"Ada sebagian daerah berat seperti Siberia, kita tahu bagaimana iklimnya, daerah berat lain ialah Laut Tengah, sebab banyak model memberi tahu kisah yang sama," kata Zbigniew Kundzewics, redaktur kajian bab mengenai sumber air segar di Intergovernmental Panel on Climate Change(IPCC).
"Perubahan iklim akan menimbulkan dua tantangan utama mengenai air di Eropa: peningkatan tekanan air di Eropa selatan dan peningkatan banjir di tempat lain," ia menambahkan selama lokakarya yang diselenggarakan oleh Komisi Ekonomi PBB mengenai Eropa.
"Praktik penanganan air saat ini mungkin tak sesuai untuk mengurangi dampak yang berlawanan akibat perubahan iklim," katanya.
Ilmuwan Polandia tersebut mengatakan Eropa selatan akan lebih terpengaruh dibandingkan Eropa utara. Buktinya sudah ada yaitu cuaca yang lebih panas dan kemarau lebih lama --yang mengakibatkan kekurangan air, merugikan pertanian, 20-50 persen peningkatan penggunaan listrik tenaga air dan polusi air yang lebih padat.

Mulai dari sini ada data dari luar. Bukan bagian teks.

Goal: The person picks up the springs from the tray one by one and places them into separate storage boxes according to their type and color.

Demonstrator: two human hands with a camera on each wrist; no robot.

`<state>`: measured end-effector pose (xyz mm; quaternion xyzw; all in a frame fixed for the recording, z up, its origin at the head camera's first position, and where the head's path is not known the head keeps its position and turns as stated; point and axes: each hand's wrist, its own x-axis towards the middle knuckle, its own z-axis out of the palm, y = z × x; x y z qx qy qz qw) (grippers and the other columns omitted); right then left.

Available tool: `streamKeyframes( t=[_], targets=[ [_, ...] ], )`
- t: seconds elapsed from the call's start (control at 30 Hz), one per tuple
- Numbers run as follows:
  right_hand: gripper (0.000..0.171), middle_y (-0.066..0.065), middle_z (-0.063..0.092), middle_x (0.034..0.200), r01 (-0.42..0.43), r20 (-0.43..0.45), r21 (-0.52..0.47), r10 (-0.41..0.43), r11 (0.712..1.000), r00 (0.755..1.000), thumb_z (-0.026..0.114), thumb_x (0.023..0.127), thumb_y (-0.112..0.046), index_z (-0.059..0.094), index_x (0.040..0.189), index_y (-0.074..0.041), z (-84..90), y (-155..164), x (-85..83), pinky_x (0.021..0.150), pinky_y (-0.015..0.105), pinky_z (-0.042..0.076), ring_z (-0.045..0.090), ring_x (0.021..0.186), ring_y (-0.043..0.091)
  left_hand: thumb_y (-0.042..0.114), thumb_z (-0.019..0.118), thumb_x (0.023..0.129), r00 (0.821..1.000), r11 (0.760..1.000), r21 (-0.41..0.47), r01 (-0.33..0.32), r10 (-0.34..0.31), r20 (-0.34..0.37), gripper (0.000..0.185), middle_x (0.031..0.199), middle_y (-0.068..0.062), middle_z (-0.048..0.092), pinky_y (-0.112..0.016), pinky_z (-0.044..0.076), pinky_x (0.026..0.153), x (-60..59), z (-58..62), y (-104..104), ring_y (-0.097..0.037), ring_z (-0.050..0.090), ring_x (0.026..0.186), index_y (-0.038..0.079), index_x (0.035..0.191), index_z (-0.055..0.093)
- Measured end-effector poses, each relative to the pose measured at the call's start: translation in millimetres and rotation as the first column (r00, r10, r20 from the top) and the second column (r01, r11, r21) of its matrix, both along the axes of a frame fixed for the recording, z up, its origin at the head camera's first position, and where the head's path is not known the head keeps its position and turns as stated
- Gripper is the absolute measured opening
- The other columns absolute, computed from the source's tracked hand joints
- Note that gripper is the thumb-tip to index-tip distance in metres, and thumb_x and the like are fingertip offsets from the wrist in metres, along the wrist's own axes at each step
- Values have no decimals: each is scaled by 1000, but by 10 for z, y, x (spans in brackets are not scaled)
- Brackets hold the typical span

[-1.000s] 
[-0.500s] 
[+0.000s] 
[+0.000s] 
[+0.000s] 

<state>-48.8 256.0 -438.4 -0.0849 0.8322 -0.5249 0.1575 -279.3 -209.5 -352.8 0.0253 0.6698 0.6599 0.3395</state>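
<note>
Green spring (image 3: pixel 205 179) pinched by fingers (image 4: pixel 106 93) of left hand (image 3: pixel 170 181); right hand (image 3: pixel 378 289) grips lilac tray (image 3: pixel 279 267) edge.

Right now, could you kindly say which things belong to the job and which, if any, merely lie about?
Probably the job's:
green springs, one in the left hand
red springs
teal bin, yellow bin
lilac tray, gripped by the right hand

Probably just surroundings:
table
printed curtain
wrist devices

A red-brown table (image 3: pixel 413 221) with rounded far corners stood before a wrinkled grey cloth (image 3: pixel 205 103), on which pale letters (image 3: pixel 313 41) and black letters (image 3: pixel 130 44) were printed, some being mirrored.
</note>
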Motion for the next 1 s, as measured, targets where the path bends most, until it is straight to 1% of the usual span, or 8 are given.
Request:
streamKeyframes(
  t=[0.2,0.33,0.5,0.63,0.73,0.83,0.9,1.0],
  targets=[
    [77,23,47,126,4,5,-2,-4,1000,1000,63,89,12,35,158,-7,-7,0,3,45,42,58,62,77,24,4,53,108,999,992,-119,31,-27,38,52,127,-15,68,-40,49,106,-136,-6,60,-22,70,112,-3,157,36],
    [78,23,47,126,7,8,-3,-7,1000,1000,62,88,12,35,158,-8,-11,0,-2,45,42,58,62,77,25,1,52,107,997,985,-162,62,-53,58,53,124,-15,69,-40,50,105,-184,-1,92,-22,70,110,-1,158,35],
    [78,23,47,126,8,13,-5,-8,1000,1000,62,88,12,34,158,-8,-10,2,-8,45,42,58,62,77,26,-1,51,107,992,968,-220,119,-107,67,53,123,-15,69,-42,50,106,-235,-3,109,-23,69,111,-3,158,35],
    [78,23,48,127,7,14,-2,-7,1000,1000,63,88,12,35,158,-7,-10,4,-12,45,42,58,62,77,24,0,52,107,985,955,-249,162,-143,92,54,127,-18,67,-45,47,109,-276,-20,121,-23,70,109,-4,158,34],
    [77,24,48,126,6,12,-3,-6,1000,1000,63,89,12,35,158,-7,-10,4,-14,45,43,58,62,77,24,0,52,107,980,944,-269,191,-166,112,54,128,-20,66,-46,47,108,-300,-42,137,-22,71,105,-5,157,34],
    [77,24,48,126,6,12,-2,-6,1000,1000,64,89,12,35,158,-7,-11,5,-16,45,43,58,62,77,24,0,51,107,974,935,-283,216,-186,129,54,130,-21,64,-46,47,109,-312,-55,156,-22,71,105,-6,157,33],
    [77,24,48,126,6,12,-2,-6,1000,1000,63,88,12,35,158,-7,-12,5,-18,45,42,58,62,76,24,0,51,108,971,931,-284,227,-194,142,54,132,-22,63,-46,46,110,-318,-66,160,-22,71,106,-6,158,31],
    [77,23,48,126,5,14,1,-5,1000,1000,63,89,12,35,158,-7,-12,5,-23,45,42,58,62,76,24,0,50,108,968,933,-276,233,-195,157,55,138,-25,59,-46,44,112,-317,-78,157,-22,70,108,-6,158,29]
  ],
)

Meskipun begitu, banyaknya curah hujan ketika hujan turun juga bertambah dengan menghangatnya udara, sehingga meningkatkan ancaman banjir tiba-tiba pada musim panas seperti yang melanda Eropa timur pada Agustus 2002.
Kundzewics juga menyoroti dampak yang bertambah besar pada perubahan pemanfaatan lahan, termasuk makin banyak daerah perkotaan yang tak terlalu cepat menyerap air dibandingkan dengan daerah pedesaan selama hujan yang turun secara tiba-tiba.
"Banjir yang terjadi selama 100 tahun mungkin menjadi banjir 50-tahun atau 20-tahunan," ia menjelaskan.
Ahli IPCC itu mengakui lebih dari selusin model perubahan iklim "tak siap untuk saat penting" gara-gara cara model tersebut kadangkala berbeda mengenai perincian, sebagian akibat kurangnya gambaran yang jelas mengenai buangan karbon pada masa depan.
"Kami tak dapat menyesuaikan pada satu jumlah model yang tetap dan tegas, tapi kami mengetahui beberapa model dan kadang-kala rangkaian model itu mengganggu," tambahnya.